Because of Austin’s love of teaching and health promotion, her favorite course in the RN to BSN program was NURS 4079: Public Health Nursing RN Practicum. She learned through a hands-on community project about the important role a nurse can play in public health.
“As chronic diseases rise in our communities and our nation, nurses can help with prevention,” she said. “While COVID-19 may be our biggest problem right now, other conditions like cardiovascular disease have been the leading cause of death in the U.S. for many years. Educating the public can help with the prevention of these chronic diseases.”
Online Format Lends Helping Hand
Working as a full-time nurse while going to school made an online program appealing to Austin, but other life obligations soon made it an absolute necessity. During her first semester in the fall of 2018, her father, Terry James Strickland, was diagnosed with a rare cancer. Austin considered quitting the program, but her father encouraged her to stay focused on her goals, and she found the strength to push through while remaining his sole caregiver for the two years he battled the illness before passing away.
“The online program and ULM staff made it as easy as possible for me,” she said. “I spent most of that year back and forth to Houston, and so a lot of my homework and assignments were done at MD Anderson while my dad was getting chemo.”
Though online learning had initially brought her anxiety, Austin quickly got the hang of things.

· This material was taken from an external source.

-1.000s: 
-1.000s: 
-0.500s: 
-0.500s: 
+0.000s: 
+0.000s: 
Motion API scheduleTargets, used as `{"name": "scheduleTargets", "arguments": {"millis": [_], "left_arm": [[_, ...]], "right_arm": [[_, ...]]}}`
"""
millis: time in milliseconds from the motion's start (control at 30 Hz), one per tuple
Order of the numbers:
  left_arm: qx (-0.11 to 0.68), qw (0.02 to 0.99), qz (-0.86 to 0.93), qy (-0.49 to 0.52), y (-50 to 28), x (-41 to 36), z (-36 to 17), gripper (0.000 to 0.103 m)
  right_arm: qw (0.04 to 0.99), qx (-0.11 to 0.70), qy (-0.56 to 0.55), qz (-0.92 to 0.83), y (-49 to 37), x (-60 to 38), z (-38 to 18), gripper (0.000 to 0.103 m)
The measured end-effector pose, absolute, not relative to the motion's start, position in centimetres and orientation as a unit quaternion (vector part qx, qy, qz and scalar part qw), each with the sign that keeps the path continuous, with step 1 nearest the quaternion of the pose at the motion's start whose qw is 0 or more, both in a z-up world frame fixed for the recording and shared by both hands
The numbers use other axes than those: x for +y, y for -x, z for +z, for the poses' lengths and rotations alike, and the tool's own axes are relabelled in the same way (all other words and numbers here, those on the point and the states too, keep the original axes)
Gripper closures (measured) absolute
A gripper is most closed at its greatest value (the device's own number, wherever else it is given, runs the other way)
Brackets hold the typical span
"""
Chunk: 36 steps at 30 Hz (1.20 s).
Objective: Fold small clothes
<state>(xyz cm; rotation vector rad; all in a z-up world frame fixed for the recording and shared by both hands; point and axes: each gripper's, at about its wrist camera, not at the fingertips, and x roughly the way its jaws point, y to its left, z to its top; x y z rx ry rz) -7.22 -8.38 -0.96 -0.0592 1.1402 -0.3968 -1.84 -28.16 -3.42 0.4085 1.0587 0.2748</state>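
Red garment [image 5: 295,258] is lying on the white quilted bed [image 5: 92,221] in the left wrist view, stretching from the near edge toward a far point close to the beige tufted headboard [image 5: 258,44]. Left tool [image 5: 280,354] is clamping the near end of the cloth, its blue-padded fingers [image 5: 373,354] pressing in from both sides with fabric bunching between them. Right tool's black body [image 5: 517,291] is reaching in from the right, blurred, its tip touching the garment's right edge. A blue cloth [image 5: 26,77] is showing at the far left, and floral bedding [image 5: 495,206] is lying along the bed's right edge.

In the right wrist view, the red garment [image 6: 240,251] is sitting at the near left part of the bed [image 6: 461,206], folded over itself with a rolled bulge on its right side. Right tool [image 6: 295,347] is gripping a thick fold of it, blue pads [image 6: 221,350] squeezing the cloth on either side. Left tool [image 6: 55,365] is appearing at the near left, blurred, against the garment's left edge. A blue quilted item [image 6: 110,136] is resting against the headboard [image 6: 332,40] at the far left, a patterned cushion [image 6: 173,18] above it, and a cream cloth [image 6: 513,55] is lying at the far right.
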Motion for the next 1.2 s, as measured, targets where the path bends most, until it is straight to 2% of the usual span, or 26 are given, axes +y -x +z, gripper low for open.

The more courses she completed online, the more she enjoyed the flexibility of the format as she juggled studies alongside work and family.
“I didn’t have a lot of experience with the online format, but ULM made everything incredibly easy,” she said. “Everyone was so nice and welcoming, patiently explaining what I needed to do.”
Support on the Home Front
Friends and family have been increasingly helpful as they have witnessed how determined Austin is to further her education, starting with her BSN. They are also excited to have another graduation on the horizon in May 2021 when she wraps up her online MSN program at ULM and prepares to pursue a Ph.D. in nursing.

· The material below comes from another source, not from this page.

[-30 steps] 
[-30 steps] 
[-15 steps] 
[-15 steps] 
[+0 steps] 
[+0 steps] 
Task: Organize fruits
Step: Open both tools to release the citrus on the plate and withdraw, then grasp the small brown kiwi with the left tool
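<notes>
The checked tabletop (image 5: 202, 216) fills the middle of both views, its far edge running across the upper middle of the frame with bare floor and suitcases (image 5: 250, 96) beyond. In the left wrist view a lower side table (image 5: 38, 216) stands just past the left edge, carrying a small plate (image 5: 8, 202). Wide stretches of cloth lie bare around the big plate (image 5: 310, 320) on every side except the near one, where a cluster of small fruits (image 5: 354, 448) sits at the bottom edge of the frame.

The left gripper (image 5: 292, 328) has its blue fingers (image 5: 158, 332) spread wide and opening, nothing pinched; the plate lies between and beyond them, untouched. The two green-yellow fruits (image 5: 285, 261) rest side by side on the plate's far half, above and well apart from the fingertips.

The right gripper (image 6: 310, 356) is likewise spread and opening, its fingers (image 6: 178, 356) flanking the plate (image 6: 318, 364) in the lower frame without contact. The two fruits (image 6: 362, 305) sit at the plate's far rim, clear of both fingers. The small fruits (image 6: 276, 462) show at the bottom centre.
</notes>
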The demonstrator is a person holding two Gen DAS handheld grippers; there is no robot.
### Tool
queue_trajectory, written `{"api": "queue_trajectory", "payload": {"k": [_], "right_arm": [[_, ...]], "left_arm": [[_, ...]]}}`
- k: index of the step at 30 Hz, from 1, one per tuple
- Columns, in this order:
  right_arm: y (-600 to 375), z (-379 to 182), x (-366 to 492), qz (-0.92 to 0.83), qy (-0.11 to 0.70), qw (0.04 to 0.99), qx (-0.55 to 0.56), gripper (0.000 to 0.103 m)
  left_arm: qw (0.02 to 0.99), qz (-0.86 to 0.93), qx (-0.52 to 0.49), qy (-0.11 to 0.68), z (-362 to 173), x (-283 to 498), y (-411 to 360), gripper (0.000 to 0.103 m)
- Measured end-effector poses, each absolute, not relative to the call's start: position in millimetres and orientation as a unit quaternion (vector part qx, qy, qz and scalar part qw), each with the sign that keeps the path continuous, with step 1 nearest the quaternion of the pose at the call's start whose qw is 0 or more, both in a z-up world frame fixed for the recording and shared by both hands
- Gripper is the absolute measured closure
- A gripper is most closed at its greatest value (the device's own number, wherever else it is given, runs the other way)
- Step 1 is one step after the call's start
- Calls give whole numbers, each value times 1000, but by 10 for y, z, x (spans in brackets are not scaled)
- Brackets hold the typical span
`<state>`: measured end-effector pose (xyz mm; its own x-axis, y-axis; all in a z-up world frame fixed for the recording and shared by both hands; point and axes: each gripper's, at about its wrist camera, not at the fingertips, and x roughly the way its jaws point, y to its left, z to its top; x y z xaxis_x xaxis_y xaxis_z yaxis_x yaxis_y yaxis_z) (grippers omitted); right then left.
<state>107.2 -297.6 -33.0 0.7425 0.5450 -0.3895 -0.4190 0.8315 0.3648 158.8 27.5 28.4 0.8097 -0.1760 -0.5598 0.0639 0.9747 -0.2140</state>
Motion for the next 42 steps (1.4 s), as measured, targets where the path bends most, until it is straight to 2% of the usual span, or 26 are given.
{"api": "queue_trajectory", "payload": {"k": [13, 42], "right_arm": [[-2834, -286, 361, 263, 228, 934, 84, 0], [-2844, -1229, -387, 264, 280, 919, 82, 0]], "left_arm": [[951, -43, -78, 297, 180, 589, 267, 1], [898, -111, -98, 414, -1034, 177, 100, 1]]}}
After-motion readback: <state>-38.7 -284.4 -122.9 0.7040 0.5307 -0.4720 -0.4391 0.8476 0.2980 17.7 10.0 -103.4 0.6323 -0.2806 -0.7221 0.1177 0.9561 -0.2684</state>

Austin is currently on a sabbatical from working at the hospital while finishing up her courses and teaching at ULM. She hopes to return in a PRN, or as needed, capacity this summer. Before then, though, she plans to put family first and take at least a month off to spend some quality time with her kids. She has a 19-year-old daughter who started at ULM in the fall of 2020 and plans to follow in her mom’s footsteps with a nursing degree. Her 15-year-old son is still in high school.
ULM’s online MSN – Gerontologic Clinical Nurse Leader program has been just as flexible for Austin as the RN to BSN program. She has particularly enjoyed NURS 5011: Quality Improvement & Patient Safety since she has served as an infection prevention nurse in the past and understands the need for quality improvement in the hospital setting.
Austin was able to make rounds through the COVID-19 units this summer and ensure that nurses had supplies and that they were using PPE correctly.
“I loved that, ran with that, and did my quality improvement paper on my experience,” she said.
“When the world locked down in spring of 2020, we had to come up with innovative ways for the students to get their clinical hours. Working under quick deadlines with an online environment really helped me become a better, more creative teacher.”
Austin’s mother was also a seasoned teacher and role model who encouraged her to reach for the stars.
“My mom was very inspirational to me, but it wasn’t just the fact that she was a teacher,” Austin said. “She got a degree later in life like I did, and she had two little girls to raise while attending college.”
While juggling multiple courses herself, teaching and maintaining a 4.0 GPA, Austin tries to take a break at least one night per week to spend time with her kids, doing a shared activity like movie watching. Her focus is on devoting time to her family and becoming the best nurse educator she can be.
“I’m going to keep teaching. That’s what I want to do. I plan on doing that for at least the next 20 years until I retire.”